WHAT YOU NEED TO DO
Across the records below, how many lines include the word "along"? State only the number.
──────── RECORDS PROVIDED
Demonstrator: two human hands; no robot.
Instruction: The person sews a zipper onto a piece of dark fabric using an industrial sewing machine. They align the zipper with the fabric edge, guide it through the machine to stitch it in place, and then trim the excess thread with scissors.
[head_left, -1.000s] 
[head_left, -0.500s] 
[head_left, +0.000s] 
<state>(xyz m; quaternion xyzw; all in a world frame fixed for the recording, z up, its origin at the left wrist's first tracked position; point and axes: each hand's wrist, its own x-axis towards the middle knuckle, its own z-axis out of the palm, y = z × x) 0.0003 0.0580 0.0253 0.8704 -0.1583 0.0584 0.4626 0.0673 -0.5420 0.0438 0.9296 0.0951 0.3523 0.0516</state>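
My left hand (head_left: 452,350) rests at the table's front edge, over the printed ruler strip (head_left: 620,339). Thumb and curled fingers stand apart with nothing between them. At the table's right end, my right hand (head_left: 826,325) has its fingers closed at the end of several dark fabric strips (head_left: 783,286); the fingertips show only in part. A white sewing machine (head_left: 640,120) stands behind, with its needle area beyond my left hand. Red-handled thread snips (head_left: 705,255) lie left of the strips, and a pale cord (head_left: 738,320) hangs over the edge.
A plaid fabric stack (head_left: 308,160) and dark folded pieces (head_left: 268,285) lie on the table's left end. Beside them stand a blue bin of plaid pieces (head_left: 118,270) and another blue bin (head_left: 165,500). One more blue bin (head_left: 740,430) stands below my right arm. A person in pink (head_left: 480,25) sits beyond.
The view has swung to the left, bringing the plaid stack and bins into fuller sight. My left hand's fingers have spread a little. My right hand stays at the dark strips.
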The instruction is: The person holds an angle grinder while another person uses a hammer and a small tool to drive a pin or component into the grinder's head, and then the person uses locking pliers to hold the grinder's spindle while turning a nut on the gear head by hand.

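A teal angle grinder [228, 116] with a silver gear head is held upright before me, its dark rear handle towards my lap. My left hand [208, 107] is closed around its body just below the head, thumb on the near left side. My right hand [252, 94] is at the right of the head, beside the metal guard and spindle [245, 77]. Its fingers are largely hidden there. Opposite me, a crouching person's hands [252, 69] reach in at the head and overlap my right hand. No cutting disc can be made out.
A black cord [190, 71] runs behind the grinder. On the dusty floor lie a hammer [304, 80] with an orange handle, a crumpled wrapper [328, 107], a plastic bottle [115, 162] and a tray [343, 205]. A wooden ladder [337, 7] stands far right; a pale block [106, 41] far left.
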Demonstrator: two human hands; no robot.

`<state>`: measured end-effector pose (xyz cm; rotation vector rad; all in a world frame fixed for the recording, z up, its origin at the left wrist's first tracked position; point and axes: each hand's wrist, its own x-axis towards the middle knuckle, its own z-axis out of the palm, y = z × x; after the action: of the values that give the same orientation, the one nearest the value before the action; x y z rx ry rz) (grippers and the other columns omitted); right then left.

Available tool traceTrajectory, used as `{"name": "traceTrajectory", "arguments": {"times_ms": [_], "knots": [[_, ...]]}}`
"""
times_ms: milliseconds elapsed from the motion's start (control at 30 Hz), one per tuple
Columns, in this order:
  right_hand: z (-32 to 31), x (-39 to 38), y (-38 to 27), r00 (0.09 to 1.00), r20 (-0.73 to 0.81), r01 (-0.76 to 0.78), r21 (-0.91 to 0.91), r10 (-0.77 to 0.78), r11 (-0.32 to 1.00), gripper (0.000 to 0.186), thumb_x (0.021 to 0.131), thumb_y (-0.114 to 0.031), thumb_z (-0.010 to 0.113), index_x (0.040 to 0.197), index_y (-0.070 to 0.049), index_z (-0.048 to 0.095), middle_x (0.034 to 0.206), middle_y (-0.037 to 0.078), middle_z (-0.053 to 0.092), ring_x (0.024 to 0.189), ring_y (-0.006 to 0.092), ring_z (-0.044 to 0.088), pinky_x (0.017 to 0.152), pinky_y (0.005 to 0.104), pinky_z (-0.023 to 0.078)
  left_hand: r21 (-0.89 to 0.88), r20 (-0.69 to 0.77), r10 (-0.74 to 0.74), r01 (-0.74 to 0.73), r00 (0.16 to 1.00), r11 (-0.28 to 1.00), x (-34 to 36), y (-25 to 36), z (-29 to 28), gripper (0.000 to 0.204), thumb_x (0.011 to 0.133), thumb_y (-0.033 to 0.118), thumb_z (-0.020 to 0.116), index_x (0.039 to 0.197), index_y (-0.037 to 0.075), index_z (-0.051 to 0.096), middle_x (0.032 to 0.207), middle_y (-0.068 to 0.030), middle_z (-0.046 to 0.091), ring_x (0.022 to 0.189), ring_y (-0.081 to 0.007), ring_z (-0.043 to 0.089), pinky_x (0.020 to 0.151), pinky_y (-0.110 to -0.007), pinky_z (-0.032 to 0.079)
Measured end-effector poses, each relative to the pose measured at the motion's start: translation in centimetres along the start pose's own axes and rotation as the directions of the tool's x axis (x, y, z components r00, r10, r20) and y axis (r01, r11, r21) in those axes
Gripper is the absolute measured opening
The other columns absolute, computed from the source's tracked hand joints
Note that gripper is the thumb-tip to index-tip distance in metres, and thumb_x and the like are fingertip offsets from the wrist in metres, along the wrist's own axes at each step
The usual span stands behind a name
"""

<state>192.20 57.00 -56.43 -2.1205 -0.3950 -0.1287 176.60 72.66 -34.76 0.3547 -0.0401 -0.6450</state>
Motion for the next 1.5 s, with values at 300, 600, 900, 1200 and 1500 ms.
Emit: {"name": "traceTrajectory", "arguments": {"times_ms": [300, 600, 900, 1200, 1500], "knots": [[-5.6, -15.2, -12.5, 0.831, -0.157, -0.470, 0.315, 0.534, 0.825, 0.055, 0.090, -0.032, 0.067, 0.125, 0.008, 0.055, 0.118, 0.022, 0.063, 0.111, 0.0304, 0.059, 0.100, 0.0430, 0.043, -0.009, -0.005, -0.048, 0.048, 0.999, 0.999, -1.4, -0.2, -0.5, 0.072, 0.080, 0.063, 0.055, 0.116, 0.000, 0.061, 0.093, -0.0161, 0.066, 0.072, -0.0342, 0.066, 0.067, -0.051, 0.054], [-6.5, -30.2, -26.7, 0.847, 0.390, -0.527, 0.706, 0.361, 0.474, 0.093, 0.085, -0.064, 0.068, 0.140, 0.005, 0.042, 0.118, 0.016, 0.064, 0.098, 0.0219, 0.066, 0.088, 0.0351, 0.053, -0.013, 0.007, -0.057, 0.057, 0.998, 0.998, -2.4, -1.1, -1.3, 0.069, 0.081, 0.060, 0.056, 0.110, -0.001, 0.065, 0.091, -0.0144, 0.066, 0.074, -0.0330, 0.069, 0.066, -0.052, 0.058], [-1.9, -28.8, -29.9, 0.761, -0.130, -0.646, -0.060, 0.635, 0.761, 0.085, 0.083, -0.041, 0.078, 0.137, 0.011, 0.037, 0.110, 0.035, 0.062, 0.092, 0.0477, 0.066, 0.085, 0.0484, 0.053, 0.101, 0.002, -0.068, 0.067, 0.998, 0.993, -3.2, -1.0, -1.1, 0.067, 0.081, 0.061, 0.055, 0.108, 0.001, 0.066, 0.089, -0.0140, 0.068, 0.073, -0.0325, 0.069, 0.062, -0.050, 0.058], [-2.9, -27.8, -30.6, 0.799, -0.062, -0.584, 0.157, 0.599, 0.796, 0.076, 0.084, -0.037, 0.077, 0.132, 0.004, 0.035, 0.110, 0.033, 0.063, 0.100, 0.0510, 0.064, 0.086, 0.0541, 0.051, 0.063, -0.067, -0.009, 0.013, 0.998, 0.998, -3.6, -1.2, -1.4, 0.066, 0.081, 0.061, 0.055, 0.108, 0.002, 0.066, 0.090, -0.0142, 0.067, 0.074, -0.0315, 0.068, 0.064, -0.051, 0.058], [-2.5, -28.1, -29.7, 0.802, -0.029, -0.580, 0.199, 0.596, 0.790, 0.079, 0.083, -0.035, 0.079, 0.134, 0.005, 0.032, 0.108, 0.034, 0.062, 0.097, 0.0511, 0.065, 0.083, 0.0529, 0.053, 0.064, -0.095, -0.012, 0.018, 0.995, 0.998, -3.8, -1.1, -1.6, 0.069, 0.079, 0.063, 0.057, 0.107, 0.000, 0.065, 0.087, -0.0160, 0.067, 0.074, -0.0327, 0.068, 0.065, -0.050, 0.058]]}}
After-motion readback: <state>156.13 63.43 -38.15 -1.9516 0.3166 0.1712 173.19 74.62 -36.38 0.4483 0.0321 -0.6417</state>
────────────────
ANSWER SECTION
2